- _WORK ITEM_:
Whenever the word "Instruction" appears in a line of the listing, copy that line.

%%

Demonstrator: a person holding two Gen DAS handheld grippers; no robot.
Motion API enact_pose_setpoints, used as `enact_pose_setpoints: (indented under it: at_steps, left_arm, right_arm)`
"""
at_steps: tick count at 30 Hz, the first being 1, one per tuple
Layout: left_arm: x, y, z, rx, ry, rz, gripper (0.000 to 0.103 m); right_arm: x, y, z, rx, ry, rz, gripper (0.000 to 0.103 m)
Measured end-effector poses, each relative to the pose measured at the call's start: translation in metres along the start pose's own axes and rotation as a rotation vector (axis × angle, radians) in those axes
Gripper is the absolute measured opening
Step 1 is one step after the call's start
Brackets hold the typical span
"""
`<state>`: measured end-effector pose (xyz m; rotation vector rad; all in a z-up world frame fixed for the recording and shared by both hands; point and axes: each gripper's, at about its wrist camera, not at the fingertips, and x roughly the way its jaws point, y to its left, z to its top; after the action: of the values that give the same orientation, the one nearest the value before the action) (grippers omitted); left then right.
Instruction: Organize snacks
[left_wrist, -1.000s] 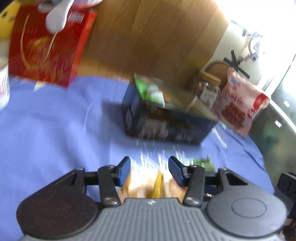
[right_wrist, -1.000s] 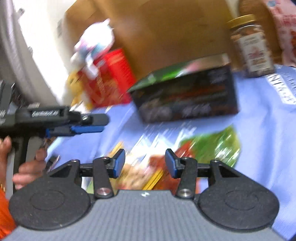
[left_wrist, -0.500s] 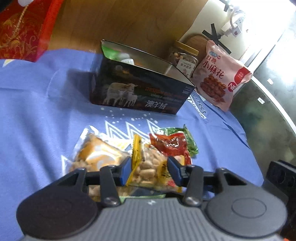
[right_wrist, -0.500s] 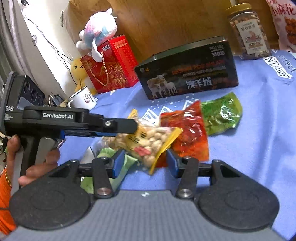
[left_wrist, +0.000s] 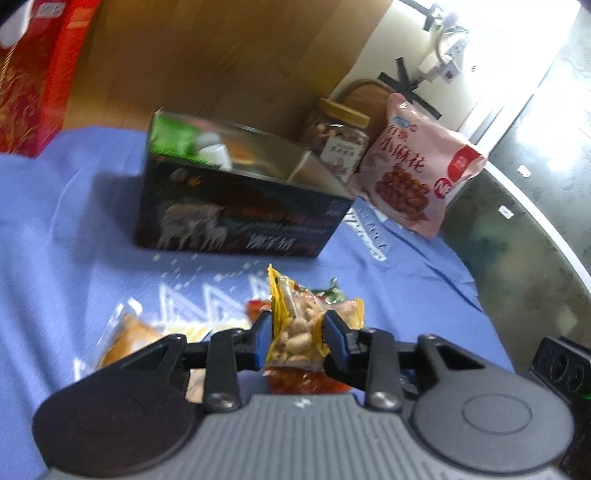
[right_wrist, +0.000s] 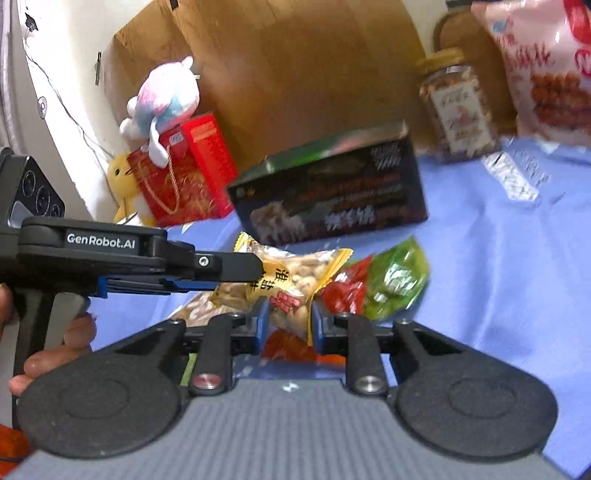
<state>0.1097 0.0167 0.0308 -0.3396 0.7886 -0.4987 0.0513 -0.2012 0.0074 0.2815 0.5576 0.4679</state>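
Observation:
My left gripper (left_wrist: 297, 334) is shut on a yellow-edged peanut packet (left_wrist: 301, 325) and holds it above the blue cloth. My right gripper (right_wrist: 286, 319) is shut on the same peanut packet (right_wrist: 291, 280) from the other end; the left gripper (right_wrist: 236, 264) reaches in from the left there. A red packet (right_wrist: 345, 291) and a green packet (right_wrist: 395, 282) lie on the cloth behind it. An orange packet (left_wrist: 129, 334) lies to the left. The open dark box (left_wrist: 236, 218) stands beyond, with packets inside; it also shows in the right wrist view (right_wrist: 332, 203).
A nut jar (left_wrist: 340, 142) and a pink snack bag (left_wrist: 413, 173) stand right of the box. A red gift box (right_wrist: 184, 177) with a plush toy (right_wrist: 166, 99) stands at the left. The table's dark edge (left_wrist: 535, 258) curves at the right.
Both grippers have closed on the peanut packet and lifted it off the cloth. The red and green packets stay where they lay.

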Motion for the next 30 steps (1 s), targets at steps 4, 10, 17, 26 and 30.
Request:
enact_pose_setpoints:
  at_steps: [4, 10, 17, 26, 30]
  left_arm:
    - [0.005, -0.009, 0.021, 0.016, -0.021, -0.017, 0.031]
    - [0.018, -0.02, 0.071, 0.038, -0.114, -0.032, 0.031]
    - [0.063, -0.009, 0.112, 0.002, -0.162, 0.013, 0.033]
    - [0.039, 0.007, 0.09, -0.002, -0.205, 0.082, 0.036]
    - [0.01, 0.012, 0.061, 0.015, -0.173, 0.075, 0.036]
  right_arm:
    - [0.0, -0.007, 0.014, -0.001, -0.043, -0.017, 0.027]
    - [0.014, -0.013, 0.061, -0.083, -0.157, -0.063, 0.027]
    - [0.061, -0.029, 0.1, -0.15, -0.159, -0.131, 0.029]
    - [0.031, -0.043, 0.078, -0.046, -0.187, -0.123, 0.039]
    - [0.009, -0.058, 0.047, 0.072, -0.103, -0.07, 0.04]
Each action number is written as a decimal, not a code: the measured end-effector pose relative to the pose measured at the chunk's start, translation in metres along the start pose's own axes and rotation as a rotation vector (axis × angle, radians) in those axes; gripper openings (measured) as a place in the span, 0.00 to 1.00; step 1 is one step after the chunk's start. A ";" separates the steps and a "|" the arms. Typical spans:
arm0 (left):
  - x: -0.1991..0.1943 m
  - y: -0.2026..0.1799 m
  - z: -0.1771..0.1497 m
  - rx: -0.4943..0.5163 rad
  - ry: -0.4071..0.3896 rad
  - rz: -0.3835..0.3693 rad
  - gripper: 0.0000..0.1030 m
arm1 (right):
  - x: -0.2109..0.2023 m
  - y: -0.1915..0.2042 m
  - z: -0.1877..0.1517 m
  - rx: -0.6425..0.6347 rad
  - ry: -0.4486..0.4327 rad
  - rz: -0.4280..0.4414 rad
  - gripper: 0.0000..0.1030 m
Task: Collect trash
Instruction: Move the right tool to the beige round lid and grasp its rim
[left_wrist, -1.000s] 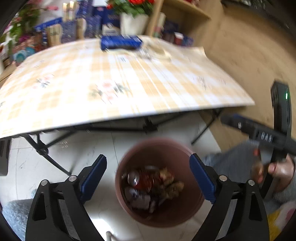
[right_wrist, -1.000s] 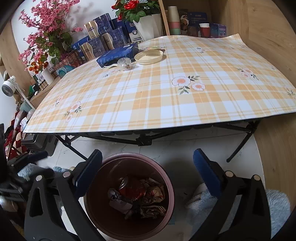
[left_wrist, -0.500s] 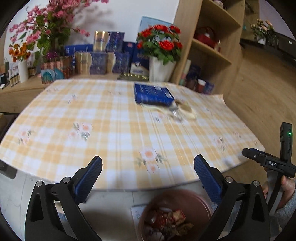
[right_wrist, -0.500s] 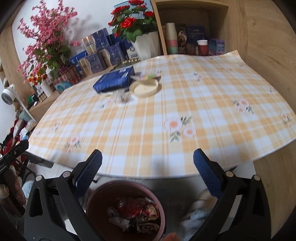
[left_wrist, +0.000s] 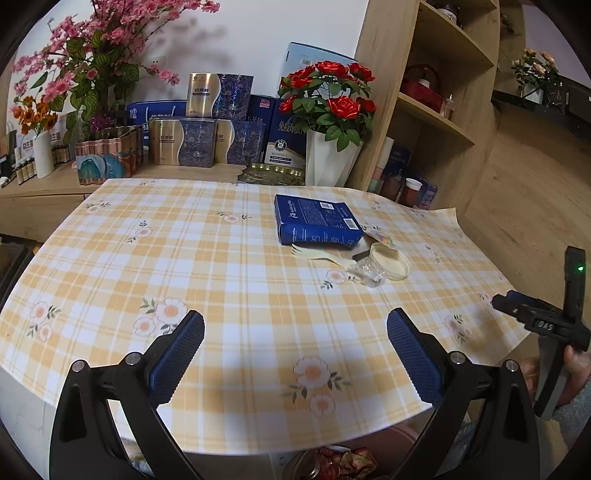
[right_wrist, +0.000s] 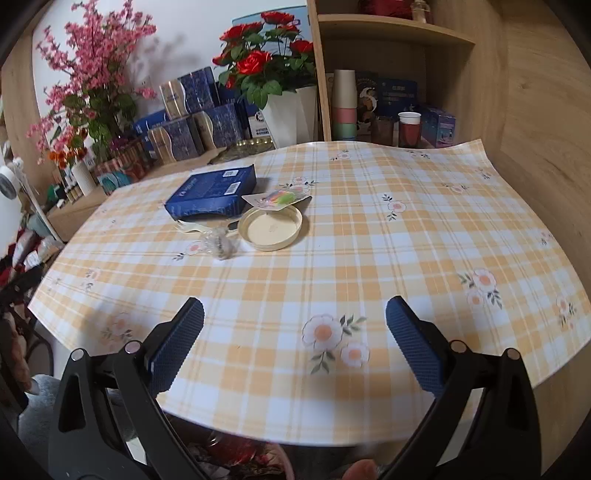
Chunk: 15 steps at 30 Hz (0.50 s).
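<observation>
both grippers risen above table (left_wrist: 258, 295) edge

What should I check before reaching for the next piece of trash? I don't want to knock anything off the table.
1. Left gripper empty, jaws apart: ok.
2. Right gripper empty, jaws apart: ok.
3. Trash in view on the table: blue box, round lid, crumpled plastic wrap, fork, colourful wrapper: ok.
4. Pieces spaced for a clean grab: not ok; they sit bunched, the wrap right beside the lid.
5. Bin placed under the near table edge: ok, though mostly hidden.
6. Room left in the bin: cannot tell.
</observation>
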<state>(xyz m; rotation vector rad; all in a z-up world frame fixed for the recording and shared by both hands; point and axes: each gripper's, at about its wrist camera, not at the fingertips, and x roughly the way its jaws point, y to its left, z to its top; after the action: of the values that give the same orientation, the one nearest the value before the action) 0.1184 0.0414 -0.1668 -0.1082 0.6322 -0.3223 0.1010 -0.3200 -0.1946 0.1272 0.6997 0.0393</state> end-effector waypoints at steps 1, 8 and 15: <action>0.004 0.000 0.002 0.000 0.001 -0.001 0.94 | 0.004 0.000 0.002 -0.005 -0.003 -0.011 0.95; 0.030 0.004 0.011 -0.002 0.023 0.000 0.94 | 0.062 0.017 0.028 -0.095 0.092 -0.007 0.94; 0.052 0.010 0.018 -0.025 0.032 -0.006 0.94 | 0.131 0.027 0.055 -0.120 0.168 -0.018 0.94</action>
<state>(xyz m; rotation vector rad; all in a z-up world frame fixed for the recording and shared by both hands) 0.1710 0.0337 -0.1836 -0.1290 0.6680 -0.3227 0.2370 -0.2887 -0.2333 0.0026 0.8641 0.0748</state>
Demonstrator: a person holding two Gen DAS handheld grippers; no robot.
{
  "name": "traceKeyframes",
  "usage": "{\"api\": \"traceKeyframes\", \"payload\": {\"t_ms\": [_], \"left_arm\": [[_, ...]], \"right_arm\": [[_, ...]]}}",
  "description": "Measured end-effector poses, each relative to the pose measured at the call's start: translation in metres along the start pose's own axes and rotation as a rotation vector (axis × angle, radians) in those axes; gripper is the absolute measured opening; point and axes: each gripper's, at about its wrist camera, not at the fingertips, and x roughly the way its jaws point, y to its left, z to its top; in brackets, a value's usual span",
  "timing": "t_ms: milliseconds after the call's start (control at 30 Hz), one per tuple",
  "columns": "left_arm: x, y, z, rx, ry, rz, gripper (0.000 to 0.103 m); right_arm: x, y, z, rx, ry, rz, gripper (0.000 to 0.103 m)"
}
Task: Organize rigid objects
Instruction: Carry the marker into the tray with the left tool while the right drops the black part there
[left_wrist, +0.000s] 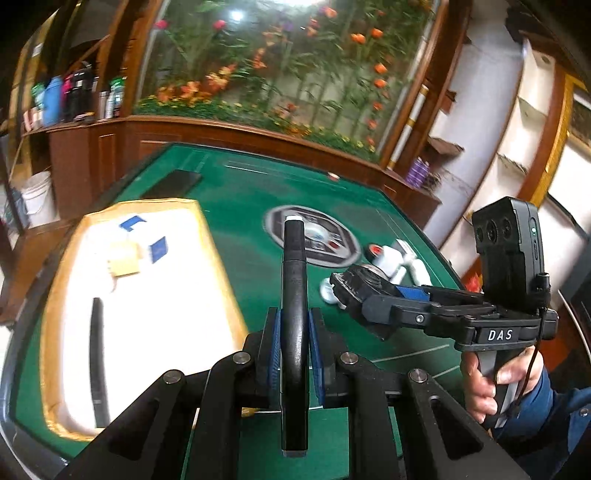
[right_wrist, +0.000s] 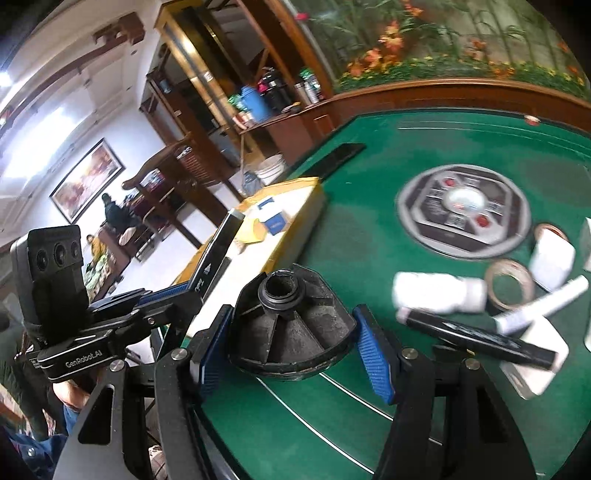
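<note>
Green felt worktop (left_wrist: 236, 184) before a wood counter and flower mural — both grippers loaded.

Left gripper (left_wrist: 294, 345) clamped tight on a slim black remote (left_wrist: 294, 295), held upright just right of a white tray (left_wrist: 155, 317) with yellow rim; inside the tray, a second black stick (left_wrist: 96, 354), a yellow pad (left_wrist: 123, 263), blue-and-white cards (left_wrist: 157, 249). Right gripper (right_wrist: 291, 338) closed on a black ribbed funnel-like part (right_wrist: 291, 321), pads (right_wrist: 373, 354) pressing both sides, lifted over the felt. Beyond on the worktop — round grey console (right_wrist: 463, 208), tape roll (right_wrist: 509, 290), white bottle (right_wrist: 439, 291), black marker (right_wrist: 480, 338), blurred.
</note>
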Motion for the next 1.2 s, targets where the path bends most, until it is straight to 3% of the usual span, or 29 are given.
{"api": "traceKeyframes", "payload": {"t_ms": [500, 1200], "left_arm": [[-0.004, 0.071, -0.011, -0.157, -0.020, 0.084, 0.015], [0.020, 0.119, -0.029, -0.256, 0.042, 0.152, 0.015]], "right_arm": [[0.064, 0.059, 0.028, -0.061, 0.045, 0.072, 0.064], [0.156, 0.074, 0.050, -0.061, 0.146, -0.030, 0.064]]}}
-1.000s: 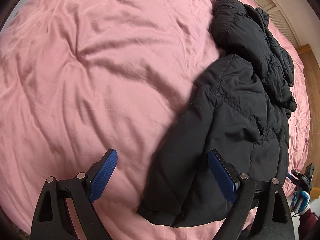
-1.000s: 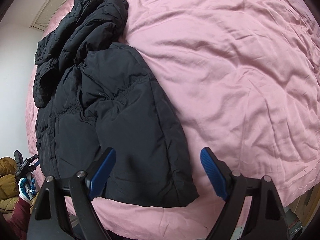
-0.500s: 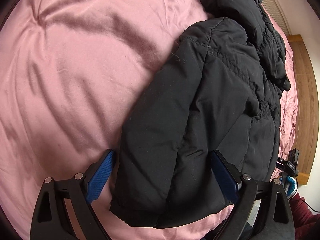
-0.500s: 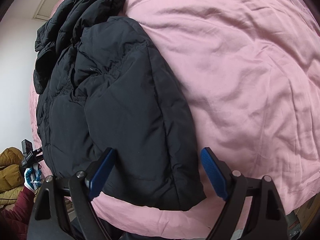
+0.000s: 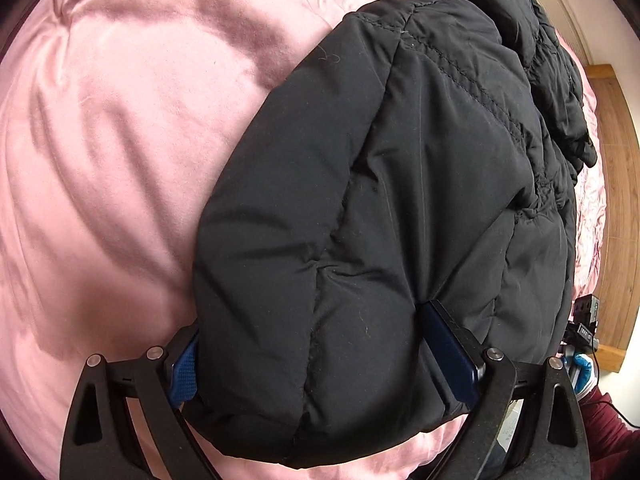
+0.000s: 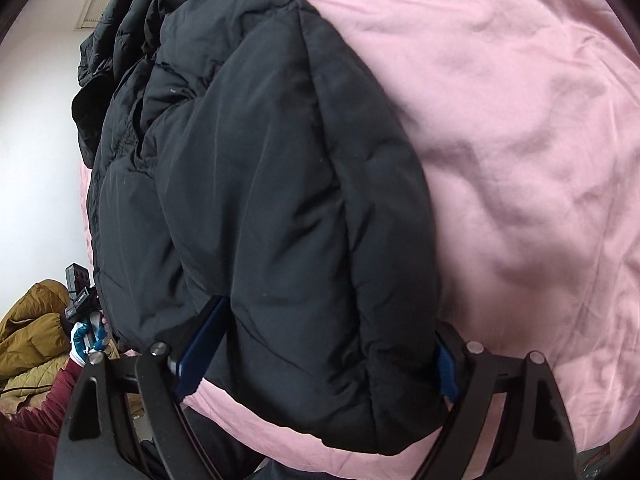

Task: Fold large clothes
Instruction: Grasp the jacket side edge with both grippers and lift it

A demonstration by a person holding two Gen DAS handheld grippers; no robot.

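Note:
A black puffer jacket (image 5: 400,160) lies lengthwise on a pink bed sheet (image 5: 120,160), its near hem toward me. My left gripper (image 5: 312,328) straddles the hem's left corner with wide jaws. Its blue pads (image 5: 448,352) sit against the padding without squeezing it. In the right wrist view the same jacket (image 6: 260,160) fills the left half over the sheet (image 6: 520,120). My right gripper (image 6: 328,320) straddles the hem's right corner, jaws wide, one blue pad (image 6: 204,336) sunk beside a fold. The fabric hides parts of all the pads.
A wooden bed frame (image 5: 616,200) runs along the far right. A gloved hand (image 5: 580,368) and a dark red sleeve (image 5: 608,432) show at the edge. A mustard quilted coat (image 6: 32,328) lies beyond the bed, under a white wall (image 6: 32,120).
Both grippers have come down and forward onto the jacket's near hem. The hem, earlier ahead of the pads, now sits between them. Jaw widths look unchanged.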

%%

- _TASK SOLUTION_:
Instruction: Organize snacks
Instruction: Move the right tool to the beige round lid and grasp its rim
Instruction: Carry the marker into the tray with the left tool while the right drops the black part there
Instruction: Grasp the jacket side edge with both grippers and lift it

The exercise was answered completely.